• **RAW DATA**
--
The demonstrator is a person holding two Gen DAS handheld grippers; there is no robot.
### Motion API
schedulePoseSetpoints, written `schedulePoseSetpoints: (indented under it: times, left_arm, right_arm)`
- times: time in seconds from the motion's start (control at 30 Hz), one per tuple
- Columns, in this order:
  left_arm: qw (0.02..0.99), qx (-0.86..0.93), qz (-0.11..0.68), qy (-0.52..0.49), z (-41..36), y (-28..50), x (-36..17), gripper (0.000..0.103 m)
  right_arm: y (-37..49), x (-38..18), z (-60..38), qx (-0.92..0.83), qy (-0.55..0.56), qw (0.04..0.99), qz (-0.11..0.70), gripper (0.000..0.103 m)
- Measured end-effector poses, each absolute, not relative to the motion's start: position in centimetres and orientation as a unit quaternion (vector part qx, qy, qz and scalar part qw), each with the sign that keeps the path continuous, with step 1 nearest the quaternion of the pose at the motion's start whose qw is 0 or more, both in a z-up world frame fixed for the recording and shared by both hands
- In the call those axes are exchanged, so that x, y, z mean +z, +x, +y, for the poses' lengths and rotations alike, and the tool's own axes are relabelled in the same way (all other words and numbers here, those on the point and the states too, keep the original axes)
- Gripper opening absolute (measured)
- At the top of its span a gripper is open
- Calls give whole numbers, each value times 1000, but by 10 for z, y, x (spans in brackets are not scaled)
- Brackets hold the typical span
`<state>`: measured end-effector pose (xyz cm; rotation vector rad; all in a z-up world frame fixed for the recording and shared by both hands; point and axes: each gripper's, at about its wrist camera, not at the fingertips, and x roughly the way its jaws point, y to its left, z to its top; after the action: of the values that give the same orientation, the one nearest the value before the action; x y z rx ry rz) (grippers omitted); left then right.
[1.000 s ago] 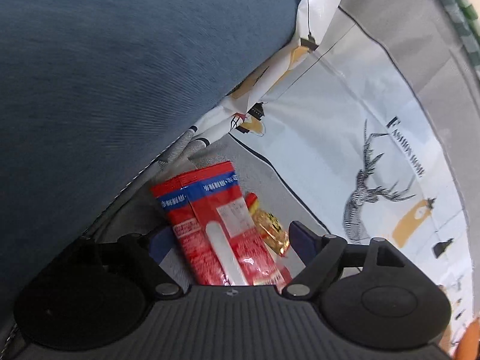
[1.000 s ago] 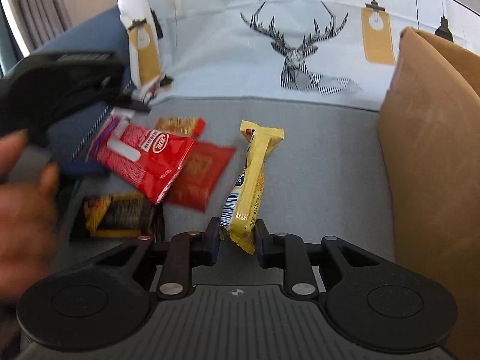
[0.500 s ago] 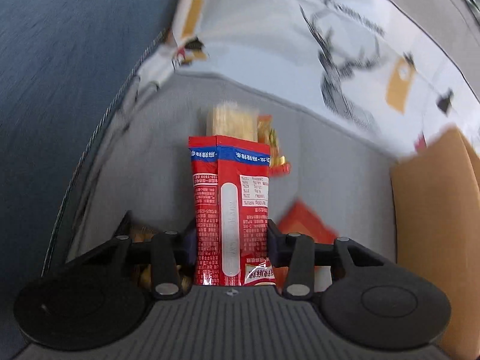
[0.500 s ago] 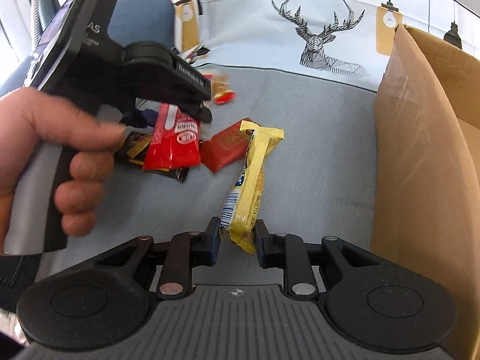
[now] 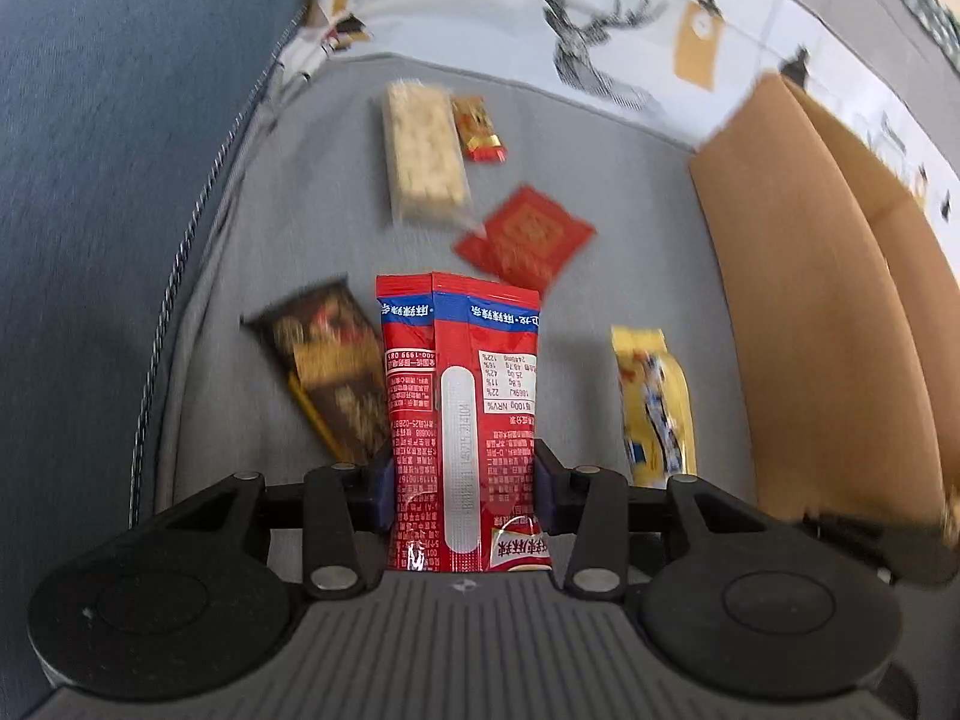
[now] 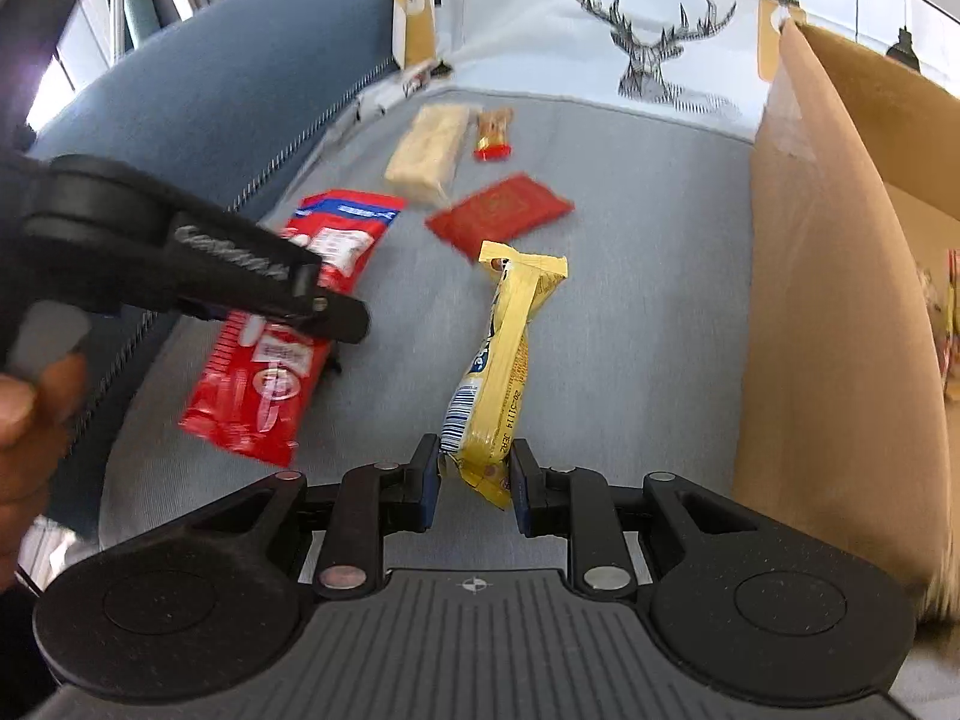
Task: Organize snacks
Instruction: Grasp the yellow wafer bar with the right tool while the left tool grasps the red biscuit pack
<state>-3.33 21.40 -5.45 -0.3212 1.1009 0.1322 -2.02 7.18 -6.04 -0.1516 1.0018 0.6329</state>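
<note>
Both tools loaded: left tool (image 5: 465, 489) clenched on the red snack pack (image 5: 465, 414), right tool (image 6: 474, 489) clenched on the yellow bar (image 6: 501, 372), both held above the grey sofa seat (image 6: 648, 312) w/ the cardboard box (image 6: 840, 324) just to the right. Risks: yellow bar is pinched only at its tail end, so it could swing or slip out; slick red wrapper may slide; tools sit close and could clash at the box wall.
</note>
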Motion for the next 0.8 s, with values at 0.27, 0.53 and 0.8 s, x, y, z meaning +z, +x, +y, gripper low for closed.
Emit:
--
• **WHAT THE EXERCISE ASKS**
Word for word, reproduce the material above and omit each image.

• **RESULT**
The demonstrator is a person holding two Gen DAS handheld grippers; there is no robot.
### Motion API
schedulePoseSetpoints, written `schedulePoseSetpoints: (indented under it: times, left_arm, right_arm)`
- times: time in seconds from the motion's start (control at 30 Hz), one per tuple
- Columns, in this order:
  left_arm: qw (0.02..0.99), qx (-0.86..0.93), qz (-0.11..0.68), qy (-0.52..0.49), z (-41..36), y (-28..50), x (-36..17), gripper (0.000..0.103 m)
  right_arm: y (-37..49), x (-38..18), z (-60..38), qx (-0.92..0.83), qy (-0.55..0.56), qw (0.04..0.99), qz (-0.11..0.70), gripper (0.000..0.103 m)
- Measured end-effector poses, each absolute, not relative to the motion's start: position in centimetres and orientation as a unit quaternion (vector part qx, qy, qz and scalar part qw), each with the sign that keeps the path continuous, with step 1 nearest the quaternion of the pose at the motion's start whose qw is 0 or more, both in a z-up world frame fixed for the recording and shared by both hands
- In the call those axes are exchanged, so that x, y, z mean +z, +x, +y, for the poses' lengths and rotations alike, and the tool's own axes are relabelled in the same way (all other words and numbers here, those on the point and the states too, keep the original axes)
- Gripper opening absolute (measured)
- At the top of its span a gripper is open
- Calls give whole numbers, each value times 1000, but by 10 for z, y, x (spans in brackets are not scaled)
- Brackets hold the typical span
`<state>`: measured end-effector pose (xyz cm; rotation vector rad; all in a z-up world frame fixed for the recording and shared by both hands; point and axes: each gripper's, at about its wrist camera, not at the fingertips, and x roughly the way its jaws point, y to its left, z to its top; after the action: of the values that give the same orientation, the one nearest the value before the action; x y z rx ry rz) (grippers omitted); left then right.
[1.000 s ago] 
[1.000 s ago] 
[0.500 s ago] 
[0.500 s ago] 
[now] 
[now] 
Task: Organize snacks
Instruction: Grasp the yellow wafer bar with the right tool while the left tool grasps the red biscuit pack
<state>-3.33 21.40 -5.45 -0.3212 1.1009 0.1322 -2.02 7.18 -6.04 -0.1516 1.0018 0.6329</state>
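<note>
Both tools loaded: left tool (image 5: 465, 489) clenched on the red snack pack (image 5: 465, 414), right tool (image 6: 474, 489) clenched on the yellow bar (image 6: 501, 372), both held above the grey sofa seat (image 6: 648, 312) w/ the cardboard box (image 6: 840, 324) just to the right. Risks: yellow bar is pinched only at its tail end, so it could swing or slip out; slick red wrapper may slide; tools sit close and could clash at the box wall.
</note>
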Motion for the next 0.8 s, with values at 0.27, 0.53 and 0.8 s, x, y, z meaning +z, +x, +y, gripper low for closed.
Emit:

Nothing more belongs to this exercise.